Description of the task: Restate word for word the lines of the material below, from the line with "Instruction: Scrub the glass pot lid" to the line with "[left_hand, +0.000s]", both lines included, and no others.

═════ Data for processing ═════

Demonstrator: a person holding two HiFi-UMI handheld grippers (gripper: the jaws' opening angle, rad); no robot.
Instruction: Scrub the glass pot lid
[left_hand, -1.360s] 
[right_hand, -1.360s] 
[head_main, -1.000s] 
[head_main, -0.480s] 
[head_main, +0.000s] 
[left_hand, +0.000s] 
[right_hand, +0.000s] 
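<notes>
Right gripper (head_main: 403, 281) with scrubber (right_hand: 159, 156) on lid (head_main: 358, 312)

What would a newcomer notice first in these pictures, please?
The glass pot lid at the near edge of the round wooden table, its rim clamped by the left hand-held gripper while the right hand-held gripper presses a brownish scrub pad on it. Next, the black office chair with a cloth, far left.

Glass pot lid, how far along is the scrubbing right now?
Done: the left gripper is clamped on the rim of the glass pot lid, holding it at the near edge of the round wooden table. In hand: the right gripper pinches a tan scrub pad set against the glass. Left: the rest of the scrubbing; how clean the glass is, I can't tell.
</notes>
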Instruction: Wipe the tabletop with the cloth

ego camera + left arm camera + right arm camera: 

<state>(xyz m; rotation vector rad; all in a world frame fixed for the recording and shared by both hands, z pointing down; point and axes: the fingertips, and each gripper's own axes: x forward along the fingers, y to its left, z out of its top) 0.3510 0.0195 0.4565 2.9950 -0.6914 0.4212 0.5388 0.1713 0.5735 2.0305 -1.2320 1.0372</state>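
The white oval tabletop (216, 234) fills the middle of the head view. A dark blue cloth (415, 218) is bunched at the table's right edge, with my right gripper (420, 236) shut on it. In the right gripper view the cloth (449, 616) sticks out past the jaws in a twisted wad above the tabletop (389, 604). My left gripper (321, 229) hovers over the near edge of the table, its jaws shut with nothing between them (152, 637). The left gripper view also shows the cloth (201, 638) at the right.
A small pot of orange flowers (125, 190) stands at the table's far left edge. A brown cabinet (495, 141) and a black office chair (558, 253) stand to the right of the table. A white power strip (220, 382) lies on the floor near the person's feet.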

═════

Exercise response:
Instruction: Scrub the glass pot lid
[left_hand, -1.360s] 
[right_hand, -1.360s] 
[head_main, -1.000s] 
[head_main, -0.480s] 
[head_main, +0.000s] 
[left_hand, +0.000s] 

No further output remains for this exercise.